[Work instruction]
Reproduce the listing below exactly, except for its pictures.

- - - - - - -

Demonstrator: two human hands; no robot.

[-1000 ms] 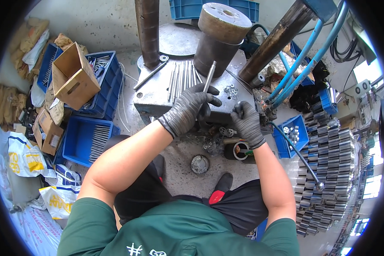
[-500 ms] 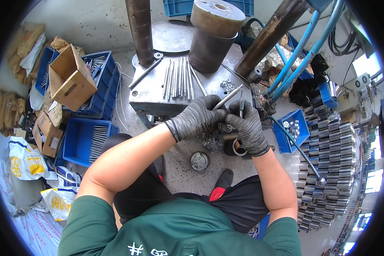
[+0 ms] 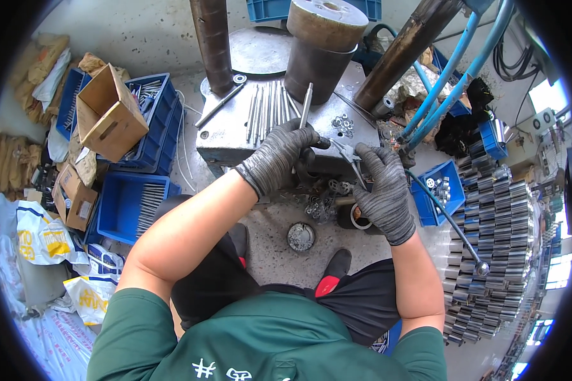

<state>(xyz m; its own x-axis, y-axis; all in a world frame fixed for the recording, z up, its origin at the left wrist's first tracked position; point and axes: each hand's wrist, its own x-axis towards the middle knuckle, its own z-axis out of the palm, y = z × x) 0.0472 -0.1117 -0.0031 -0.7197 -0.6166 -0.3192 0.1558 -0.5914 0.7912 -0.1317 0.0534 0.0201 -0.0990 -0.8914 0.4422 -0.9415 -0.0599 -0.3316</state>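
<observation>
Vs. 0.5 s ago: the rod [image 3: 306, 106] has been swung from a rightward slant to near upright; the pliers-like tool [image 3: 347, 153] has been tipped leftward. The rod is clamped in the gloved left hand [image 3: 278, 157], over the desk's [image 3: 232, 130] front edge. The tool is held loosely in the right hand [image 3: 386, 198]. Hands apart, tool between; tip contact cannot be told. Rod: slim, straight, silver-grey, lower end hidden. Similar rods [image 3: 267, 114] and small rings [image 3: 343, 125] unmoved on the desk.
</observation>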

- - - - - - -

[Expected answer]
Demonstrator: two human hands; no robot.

[-1000 ms] 
[-500 ms] 
[+0 ms] 

<state>(xyz m; its own x-axis, y-axis; all in a world frame fixed for the recording, z up, its origin at the left wrist's first tracked position; point and axes: each hand's wrist, its own x-axis towards the middle knuckle, its own z-axis out of the palm, y = z × x) 0.0472 -0.1117 -0.0031 -0.7197 -0.6166 -0.3192 0.1558 -0.5914 0.7912 -0.1317 0.0534 0.0201 -0.0990 -0.8914 0.4422 -0.9415 -0.0599 -0.3316</state>
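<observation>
Vs. 0.5 s ago: the rod [image 3: 306, 106] has been swung from a rightward slant to near upright; the pliers-like tool [image 3: 347, 153] has been tipped leftward. The rod is clamped in the gloved left hand [image 3: 278, 157], over the desk's [image 3: 232, 130] front edge. The tool is held loosely in the right hand [image 3: 386, 198]. Hands apart, tool between; tip contact cannot be told. Rod: slim, straight, silver-grey, lower end hidden. Similar rods [image 3: 267, 114] and small rings [image 3: 343, 125] unmoved on the desk.
</observation>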

No more is needed to finish this exercise.